=== Begin Enclosure ===

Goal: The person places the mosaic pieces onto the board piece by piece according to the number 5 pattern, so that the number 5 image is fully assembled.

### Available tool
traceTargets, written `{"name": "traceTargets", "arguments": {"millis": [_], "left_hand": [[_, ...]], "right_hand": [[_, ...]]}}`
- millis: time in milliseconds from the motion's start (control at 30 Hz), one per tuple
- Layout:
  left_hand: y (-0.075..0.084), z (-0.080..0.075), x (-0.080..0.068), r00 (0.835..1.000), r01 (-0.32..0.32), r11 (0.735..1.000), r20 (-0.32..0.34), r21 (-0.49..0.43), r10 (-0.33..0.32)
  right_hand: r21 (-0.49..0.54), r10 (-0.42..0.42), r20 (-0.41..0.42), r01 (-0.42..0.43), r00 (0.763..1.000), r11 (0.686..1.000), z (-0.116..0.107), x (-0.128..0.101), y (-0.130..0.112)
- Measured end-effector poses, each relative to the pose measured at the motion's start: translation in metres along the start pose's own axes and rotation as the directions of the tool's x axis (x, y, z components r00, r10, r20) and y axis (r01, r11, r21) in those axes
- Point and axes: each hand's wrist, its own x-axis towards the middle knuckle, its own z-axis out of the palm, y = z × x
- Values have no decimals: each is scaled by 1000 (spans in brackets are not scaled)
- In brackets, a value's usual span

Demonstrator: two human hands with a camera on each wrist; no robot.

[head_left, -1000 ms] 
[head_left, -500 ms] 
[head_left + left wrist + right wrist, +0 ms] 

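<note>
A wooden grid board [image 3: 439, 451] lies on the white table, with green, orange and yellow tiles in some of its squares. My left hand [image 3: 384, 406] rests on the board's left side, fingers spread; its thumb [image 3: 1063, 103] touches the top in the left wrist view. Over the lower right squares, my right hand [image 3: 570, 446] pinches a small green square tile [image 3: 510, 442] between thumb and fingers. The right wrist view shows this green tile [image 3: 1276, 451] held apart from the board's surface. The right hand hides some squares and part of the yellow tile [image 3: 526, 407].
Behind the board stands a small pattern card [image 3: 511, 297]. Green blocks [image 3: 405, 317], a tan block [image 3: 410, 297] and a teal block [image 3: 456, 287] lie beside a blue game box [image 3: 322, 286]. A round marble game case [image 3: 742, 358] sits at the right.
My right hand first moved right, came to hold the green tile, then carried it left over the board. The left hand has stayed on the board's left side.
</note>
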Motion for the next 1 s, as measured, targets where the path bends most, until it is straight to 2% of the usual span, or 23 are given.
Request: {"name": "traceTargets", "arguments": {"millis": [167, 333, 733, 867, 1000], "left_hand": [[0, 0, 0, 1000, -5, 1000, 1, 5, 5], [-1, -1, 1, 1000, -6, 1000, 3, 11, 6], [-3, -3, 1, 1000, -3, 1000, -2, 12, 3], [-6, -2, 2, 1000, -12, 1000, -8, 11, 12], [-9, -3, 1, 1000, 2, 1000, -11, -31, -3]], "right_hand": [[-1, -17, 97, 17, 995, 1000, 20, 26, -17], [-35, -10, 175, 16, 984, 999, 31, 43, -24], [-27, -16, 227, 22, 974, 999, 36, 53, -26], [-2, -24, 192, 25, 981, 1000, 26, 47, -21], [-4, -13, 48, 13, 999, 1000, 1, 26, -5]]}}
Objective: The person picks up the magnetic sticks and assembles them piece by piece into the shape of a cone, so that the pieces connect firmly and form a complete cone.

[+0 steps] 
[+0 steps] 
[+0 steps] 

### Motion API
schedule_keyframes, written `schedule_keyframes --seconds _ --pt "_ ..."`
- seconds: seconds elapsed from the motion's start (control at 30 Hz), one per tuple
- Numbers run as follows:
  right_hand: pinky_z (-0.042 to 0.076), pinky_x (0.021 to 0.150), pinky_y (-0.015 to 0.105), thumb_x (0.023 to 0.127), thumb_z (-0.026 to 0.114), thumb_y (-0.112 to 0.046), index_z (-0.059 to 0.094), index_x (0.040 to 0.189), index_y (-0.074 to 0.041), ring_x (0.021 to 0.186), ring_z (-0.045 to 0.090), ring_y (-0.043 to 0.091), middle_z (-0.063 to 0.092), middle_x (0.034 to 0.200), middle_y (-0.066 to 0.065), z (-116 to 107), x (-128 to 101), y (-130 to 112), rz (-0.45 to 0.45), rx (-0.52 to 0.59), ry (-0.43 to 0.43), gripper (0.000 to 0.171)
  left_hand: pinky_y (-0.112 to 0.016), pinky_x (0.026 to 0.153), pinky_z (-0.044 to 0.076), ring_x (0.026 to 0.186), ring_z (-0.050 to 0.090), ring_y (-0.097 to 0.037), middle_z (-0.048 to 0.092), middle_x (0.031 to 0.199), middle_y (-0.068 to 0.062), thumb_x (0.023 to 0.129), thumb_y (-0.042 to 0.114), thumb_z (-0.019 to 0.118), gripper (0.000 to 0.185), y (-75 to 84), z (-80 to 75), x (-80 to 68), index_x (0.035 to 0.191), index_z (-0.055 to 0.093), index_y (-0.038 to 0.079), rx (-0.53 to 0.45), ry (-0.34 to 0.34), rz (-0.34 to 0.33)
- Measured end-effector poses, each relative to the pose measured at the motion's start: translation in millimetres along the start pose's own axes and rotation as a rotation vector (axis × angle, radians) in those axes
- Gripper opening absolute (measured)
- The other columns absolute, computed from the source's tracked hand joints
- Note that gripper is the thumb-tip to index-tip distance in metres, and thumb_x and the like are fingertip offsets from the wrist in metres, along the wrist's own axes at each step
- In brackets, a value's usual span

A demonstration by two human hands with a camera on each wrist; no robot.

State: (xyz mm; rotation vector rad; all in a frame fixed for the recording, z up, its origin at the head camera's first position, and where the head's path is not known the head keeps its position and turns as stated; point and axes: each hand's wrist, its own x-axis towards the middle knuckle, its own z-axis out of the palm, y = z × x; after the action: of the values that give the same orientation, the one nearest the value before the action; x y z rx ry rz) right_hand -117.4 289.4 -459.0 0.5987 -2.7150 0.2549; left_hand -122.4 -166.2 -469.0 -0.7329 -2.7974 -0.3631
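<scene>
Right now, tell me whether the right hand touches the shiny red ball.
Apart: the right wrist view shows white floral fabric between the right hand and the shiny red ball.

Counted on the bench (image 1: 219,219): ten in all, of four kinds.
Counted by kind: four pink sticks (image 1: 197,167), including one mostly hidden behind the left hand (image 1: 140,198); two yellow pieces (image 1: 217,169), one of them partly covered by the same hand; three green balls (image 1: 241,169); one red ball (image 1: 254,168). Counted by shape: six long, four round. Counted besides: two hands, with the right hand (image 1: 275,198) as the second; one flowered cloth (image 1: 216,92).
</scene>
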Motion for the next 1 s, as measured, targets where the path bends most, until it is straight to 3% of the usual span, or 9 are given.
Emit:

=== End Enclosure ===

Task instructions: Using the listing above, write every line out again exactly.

Response to the task:
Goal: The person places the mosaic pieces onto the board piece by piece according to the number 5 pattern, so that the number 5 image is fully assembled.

### Available tool
traceTargets, written `{"name": "traceTargets", "arguments": {"millis": [_], "left_hand": [[_, ...]], "right_hand": [[_, ...]]}}`
- millis: time in milliseconds from the motion's start (control at 30 Hz), one per tuple
- Layout:
  left_hand: y (-0.075..0.084), z (-0.080..0.075), x (-0.080..0.068), r00 (0.835..1.000), r01 (-0.32..0.32), r11 (0.735..1.000), r20 (-0.32..0.34), r21 (-0.49..0.43), r10 (-0.33..0.32)
  right_hand: r21 (-0.49..0.54), r10 (-0.42..0.42), r20 (-0.41..0.42), r01 (-0.42..0.43), r00 (0.763..1.000), r11 (0.686..1.000), z (-0.116..0.107), x (-0.128..0.101), y (-0.130..0.112)
- Measured end-effector poses, each relative to the pose measured at the motion's start: translation in metres along the start pose's own axes and rotation as the directions of the tool's x axis (x, y, z components r00, r10, r20) and y axis (r01, r11, r21) in those axes
- Point and axes: each hand's wrist, its own x-axis towards the middle knuckle, its own z-axis out of the palm, y = z × x
- Values have no decimals: each is scaled by 1000 (spans in brackets are not scaled)
- In brackets, a value's usual span

Demonstrator: two human hands with a camera on each wrist; no robot.

[head_left, -1000 ms] 
[head_left, -500 ms] 
[head_left + left wrist + right wrist, +0 ms] 

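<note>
A wooden grid board [image 3: 439, 451] lies on the white table, with green, orange and yellow tiles in some of its squares. My left hand [image 3: 384, 406] rests on the board's left side, fingers spread; its thumb [image 3: 1063, 103] touches the top in the left wrist view. Over the lower right squares, my right hand [image 3: 570, 446] pinches a small green square tile [image 3: 510, 442] between thumb and fingers. The right wrist view shows this green tile [image 3: 1276, 451] held apart from the board's surface. The right hand hides some squares and part of the yellow tile [image 3: 526, 407].
Behind the board stands a small pattern card [image 3: 511, 297]. Green blocks [image 3: 405, 317], a tan block [image 3: 410, 297] and a teal block [image 3: 456, 287] lie beside a blue game box [image 3: 322, 286]. A round marble game case [image 3: 742, 358] sits at the right.
My right hand first moved right, came to hold the green tile, then carried it left over the board. The left hand has stayed on the board's left side.
</note>
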Motion for the next 1 s, as measured, targets where the path bends most, until it is straight to 2% of the usual span, or 23 are given.
Request: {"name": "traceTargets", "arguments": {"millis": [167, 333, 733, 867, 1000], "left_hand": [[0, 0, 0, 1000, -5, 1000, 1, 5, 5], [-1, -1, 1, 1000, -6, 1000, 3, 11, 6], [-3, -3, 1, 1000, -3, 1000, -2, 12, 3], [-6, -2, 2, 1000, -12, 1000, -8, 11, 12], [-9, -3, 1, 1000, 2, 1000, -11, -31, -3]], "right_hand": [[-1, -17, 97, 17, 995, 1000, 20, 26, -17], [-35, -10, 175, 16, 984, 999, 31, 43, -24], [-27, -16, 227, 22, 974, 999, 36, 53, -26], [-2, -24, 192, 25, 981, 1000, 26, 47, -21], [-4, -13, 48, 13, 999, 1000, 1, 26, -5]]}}
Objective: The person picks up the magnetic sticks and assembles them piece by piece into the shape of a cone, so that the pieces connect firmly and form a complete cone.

[+0 steps] 
[+0 steps] 
[+0 steps] 

### Motion API
schedule_keyframes, written `schedule_keyframes --seconds _ --pt "_ ..."`
- seconds: seconds elapsed from the motion's start (control at 30 Hz), one per tuple
- Numbers run as follows:
  right_hand: pinky_z (-0.042 to 0.076), pinky_x (0.021 to 0.150), pinky_y (-0.015 to 0.105), thumb_x (0.023 to 0.127), thumb_z (-0.026 to 0.114), thumb_y (-0.112 to 0.046), index_z (-0.059 to 0.094), index_x (0.040 to 0.189), index_y (-0.074 to 0.041), ring_x (0.021 to 0.186), ring_z (-0.045 to 0.090), ring_y (-0.043 to 0.091), middle_z (-0.063 to 0.092), middle_x (0.034 to 0.200), middle_y (-0.066 to 0.065), z (-116 to 107), x (-128 to 101), y (-130 to 112), rz (-0.45 to 0.45), rx (-0.52 to 0.59), ry (-0.43 to 0.43), gripper (0.000 to 0.171)
  left_hand: pinky_y (-0.112 to 0.016), pinky_x (0.026 to 0.153), pinky_z (-0.044 to 0.076), ring_x (0.026 to 0.186), ring_z (-0.050 to 0.090), ring_y (-0.097 to 0.037), middle_z (-0.048 to 0.092), middle_x (0.031 to 0.199), middle_y (-0.068 to 0.062), thumb_x (0.023 to 0.129), thumb_y (-0.042 to 0.114), thumb_z (-0.019 to 0.118), gripper (0.000 to 0.185), y (-75 to 84), z (-80 to 75), x (-80 to 68), index_x (0.035 to 0.191), index_z (-0.055 to 0.093), index_y (-0.038 to 0.079), rx (-0.53 to 0.45), ry (-0.34 to 0.34), rz (-0.34 to 0.33)
- Measured end-effector poses, each relative to the pose measured at the motion's start: translation in millimetres along the start pose's own axes and rotation as a rotation vector (axis × angle, radians) in those axes
- Gripper opening absolute (measured)
- The other columns absolute, computed from the source's tracked hand joints
- Note that gripper is the thumb-tip to index-tip distance in metres, and thumb_x and the like are fingertip offsets from the wrist in metres, along the wrist's own axes at each step
- In brackets, a value's usual span

A demonstration by two human hands with a camera on each wrist; no robot.

State: (xyz mm; rotation vector rad; all in a frame fixed for the recording, z up, its origin at the head camera's first position, and where the head's path is not known the head keeps its position and turns as stated; point and axes: each hand's wrist, its own x-axis towards the middle knuckle, its own z-axis out of the palm, y = z × x; after the action: of the values that give the same orientation, the one nearest the value before the action; x y z rx ry rz) right_hand -117.4 289.4 -459.0 0.5987 -2.7150 0.2549; left_hand -122.4 -166.2 -469.0 -0.7329 -2.7974 -0.3631
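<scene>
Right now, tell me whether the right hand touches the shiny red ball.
Apart: the right wrist view shows white floral fabric between the right hand and the shiny red ball.

Counted on the bench (image 1: 219,219): ten in all, of four kinds.
Counted by kind: four pink sticks (image 1: 197,167), including one mostly hidden behind the left hand (image 1: 140,198); two yellow pieces (image 1: 217,169), one of them partly covered by the same hand; three green balls (image 1: 241,169); one red ball (image 1: 254,168). Counted by shape: six long, four round. Counted besides: two hands, with the right hand (image 1: 275,198) as the second; one flowered cloth (image 1: 216,92).
</scene>
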Motion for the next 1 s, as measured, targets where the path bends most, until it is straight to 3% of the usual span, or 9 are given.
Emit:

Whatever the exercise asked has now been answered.